If you think that it is preferable to do the move that leads to such a late, but bigger loss than trying to limit the damage by giving less (but still lethal) material early on, because the opponent is much more likely to miss a deep tactic than an shallow one, the score should reflect it.

Imagine you would have finished the 20th iteration, with the conclusion that the move that looked good (say +0.03) on the 19th now does -8, and your best move of the 20th does -2.5. Wouldn't it still be better to go for the -8 than for the -2.5. And if you came from +5.03 in stead, would't it be better to go for a certain +2.5 than risk the -3? And wouldn't that be exactly the same even if you were able to finish a 21st iteration after that (confirming the scores of the 20th)?
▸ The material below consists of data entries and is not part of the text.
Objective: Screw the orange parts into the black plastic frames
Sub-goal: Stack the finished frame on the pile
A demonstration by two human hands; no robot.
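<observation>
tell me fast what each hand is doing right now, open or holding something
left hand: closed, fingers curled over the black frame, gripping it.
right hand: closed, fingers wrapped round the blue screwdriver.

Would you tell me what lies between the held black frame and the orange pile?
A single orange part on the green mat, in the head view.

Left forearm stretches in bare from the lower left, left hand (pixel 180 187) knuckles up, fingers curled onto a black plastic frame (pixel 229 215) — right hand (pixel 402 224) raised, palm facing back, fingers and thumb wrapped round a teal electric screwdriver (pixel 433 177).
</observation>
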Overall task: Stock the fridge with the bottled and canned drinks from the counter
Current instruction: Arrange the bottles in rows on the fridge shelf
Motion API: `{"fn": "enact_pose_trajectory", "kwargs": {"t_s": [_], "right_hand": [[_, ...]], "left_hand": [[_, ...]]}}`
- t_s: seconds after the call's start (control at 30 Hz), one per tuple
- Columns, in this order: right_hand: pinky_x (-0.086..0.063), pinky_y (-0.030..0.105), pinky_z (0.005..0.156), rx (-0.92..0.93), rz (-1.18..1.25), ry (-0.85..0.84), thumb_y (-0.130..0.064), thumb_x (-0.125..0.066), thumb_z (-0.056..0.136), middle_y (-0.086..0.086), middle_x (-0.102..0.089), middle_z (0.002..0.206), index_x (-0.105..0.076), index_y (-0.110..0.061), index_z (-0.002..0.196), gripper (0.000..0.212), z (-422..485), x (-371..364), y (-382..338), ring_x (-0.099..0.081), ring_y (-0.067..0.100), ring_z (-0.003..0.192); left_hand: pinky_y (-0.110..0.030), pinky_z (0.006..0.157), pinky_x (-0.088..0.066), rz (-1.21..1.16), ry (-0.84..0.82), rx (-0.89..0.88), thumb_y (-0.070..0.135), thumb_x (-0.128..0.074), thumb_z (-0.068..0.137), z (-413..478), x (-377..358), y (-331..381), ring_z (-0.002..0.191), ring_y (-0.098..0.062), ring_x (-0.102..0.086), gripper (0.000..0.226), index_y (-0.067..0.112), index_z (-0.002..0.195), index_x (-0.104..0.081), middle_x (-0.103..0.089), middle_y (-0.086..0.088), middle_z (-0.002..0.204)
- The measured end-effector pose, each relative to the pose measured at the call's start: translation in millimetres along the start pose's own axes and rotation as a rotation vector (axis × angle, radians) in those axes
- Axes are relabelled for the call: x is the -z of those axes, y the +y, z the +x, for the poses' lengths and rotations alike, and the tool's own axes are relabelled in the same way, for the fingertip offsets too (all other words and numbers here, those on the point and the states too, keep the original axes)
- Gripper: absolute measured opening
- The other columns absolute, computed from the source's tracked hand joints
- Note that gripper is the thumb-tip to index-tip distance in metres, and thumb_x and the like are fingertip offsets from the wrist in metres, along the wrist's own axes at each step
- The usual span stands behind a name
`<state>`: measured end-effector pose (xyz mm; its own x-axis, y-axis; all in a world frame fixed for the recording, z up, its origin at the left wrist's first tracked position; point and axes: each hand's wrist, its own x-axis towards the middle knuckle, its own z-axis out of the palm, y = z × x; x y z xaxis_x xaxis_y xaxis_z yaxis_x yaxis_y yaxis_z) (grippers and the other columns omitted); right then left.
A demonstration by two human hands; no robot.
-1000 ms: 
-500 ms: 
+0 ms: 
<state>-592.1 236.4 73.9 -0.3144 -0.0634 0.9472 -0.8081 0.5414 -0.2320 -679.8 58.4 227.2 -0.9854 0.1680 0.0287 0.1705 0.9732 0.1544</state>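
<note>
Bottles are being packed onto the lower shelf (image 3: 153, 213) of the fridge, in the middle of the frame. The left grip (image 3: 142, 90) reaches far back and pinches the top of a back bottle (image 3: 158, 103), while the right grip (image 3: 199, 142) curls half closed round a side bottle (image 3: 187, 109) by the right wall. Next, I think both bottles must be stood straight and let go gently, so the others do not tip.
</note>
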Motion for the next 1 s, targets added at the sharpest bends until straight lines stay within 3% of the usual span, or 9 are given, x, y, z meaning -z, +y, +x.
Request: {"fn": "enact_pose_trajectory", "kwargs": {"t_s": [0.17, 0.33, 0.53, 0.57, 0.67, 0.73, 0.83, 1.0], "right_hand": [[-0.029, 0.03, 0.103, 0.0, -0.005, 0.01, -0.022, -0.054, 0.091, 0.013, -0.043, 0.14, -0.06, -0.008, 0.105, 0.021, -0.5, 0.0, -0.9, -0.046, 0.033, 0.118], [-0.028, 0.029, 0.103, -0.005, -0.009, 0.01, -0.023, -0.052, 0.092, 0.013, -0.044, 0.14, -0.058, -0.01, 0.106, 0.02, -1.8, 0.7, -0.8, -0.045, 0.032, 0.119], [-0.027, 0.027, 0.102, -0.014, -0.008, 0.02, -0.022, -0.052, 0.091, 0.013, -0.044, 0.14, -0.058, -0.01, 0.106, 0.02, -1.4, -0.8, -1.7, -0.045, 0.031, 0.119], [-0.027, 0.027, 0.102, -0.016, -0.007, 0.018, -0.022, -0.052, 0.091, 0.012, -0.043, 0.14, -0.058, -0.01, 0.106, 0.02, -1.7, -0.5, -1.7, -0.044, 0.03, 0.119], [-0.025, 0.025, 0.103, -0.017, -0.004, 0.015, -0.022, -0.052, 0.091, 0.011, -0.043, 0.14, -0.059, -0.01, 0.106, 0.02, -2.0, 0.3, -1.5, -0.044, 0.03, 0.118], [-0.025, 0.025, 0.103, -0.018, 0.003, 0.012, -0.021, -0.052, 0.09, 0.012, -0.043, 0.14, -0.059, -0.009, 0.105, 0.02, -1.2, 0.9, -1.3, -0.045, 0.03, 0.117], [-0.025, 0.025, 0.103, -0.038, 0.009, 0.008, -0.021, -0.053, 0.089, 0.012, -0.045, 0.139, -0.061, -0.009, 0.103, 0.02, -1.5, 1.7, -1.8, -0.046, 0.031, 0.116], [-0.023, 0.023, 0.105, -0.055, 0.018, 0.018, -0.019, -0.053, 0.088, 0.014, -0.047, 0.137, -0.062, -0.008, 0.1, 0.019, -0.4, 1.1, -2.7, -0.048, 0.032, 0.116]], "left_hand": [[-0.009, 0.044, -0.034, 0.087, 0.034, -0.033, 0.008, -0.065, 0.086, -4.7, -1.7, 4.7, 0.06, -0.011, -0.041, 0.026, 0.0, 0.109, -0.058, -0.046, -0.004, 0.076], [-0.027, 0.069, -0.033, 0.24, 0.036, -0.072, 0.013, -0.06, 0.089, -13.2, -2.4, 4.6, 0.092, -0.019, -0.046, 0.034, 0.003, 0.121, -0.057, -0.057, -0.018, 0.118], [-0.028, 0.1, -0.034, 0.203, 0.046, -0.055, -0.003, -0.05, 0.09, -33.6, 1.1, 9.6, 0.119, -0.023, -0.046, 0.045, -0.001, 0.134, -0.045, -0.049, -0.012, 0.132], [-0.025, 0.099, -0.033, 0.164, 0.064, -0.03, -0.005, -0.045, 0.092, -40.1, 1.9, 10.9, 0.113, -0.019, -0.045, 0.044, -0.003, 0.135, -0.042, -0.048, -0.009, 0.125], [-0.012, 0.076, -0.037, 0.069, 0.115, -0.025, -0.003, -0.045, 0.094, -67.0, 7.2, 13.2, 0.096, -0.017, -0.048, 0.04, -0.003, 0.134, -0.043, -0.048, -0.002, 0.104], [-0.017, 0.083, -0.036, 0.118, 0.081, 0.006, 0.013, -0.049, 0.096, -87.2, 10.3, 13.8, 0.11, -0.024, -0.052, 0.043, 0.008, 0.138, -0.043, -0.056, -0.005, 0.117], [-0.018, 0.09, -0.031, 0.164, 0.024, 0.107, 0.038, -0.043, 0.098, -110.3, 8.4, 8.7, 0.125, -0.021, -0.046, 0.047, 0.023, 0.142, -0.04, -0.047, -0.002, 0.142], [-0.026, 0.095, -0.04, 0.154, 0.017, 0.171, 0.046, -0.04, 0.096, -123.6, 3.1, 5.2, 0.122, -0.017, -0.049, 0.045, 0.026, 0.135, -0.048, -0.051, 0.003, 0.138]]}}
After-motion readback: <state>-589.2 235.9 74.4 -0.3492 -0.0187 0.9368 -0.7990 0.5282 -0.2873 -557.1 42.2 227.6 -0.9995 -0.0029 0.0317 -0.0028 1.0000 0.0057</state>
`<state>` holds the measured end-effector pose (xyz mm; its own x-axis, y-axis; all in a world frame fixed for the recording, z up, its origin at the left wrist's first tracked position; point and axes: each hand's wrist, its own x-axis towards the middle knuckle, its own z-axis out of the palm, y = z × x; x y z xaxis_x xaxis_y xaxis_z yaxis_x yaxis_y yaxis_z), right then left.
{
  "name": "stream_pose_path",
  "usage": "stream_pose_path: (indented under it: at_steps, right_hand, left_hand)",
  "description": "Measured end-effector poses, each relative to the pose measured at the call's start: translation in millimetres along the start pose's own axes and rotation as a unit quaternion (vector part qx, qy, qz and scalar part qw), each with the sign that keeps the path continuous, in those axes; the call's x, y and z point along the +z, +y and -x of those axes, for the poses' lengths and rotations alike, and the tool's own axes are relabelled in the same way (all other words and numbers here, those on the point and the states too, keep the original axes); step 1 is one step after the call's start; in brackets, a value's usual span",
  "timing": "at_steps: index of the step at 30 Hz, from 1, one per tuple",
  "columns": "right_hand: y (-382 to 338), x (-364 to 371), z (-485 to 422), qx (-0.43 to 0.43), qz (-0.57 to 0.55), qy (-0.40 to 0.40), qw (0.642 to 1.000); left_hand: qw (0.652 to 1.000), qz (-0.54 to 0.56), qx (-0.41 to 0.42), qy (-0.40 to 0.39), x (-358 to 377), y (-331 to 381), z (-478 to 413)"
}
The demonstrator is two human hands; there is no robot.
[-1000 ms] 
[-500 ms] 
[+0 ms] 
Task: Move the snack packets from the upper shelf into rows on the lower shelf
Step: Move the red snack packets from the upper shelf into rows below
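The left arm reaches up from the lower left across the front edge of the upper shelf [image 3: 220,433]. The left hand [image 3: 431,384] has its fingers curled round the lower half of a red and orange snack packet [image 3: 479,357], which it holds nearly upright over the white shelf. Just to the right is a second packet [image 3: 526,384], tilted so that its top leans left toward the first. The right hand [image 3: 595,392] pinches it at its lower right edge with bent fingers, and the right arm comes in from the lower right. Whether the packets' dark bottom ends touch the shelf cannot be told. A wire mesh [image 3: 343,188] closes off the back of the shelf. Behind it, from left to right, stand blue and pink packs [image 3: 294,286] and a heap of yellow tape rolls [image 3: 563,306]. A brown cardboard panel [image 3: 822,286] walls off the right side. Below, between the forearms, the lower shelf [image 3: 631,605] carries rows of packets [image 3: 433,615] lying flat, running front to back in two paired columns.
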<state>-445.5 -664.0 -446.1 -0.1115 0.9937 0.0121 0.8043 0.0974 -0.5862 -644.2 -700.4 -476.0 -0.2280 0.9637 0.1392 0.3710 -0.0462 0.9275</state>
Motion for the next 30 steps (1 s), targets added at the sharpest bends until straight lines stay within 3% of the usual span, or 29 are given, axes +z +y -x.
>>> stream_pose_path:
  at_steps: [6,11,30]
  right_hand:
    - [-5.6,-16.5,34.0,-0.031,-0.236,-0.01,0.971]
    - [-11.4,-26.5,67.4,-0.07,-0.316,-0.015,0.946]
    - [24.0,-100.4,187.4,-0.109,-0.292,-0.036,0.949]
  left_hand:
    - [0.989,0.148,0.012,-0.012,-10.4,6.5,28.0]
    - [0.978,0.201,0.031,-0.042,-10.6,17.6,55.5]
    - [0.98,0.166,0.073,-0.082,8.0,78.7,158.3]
So my point is that these are things that should be reflected by the score, and not by accidental timing effects.
I explained what I do, and I don't do any of the speculation at all. I simply pointed out that there were plenty of ideas around, including the one from Berliner. I also mentioned that were I to fiddle around with this, I would also take my opponent's supposed strength into consideration and I would be much more likely to speculate if playing a human as opposed to a computer...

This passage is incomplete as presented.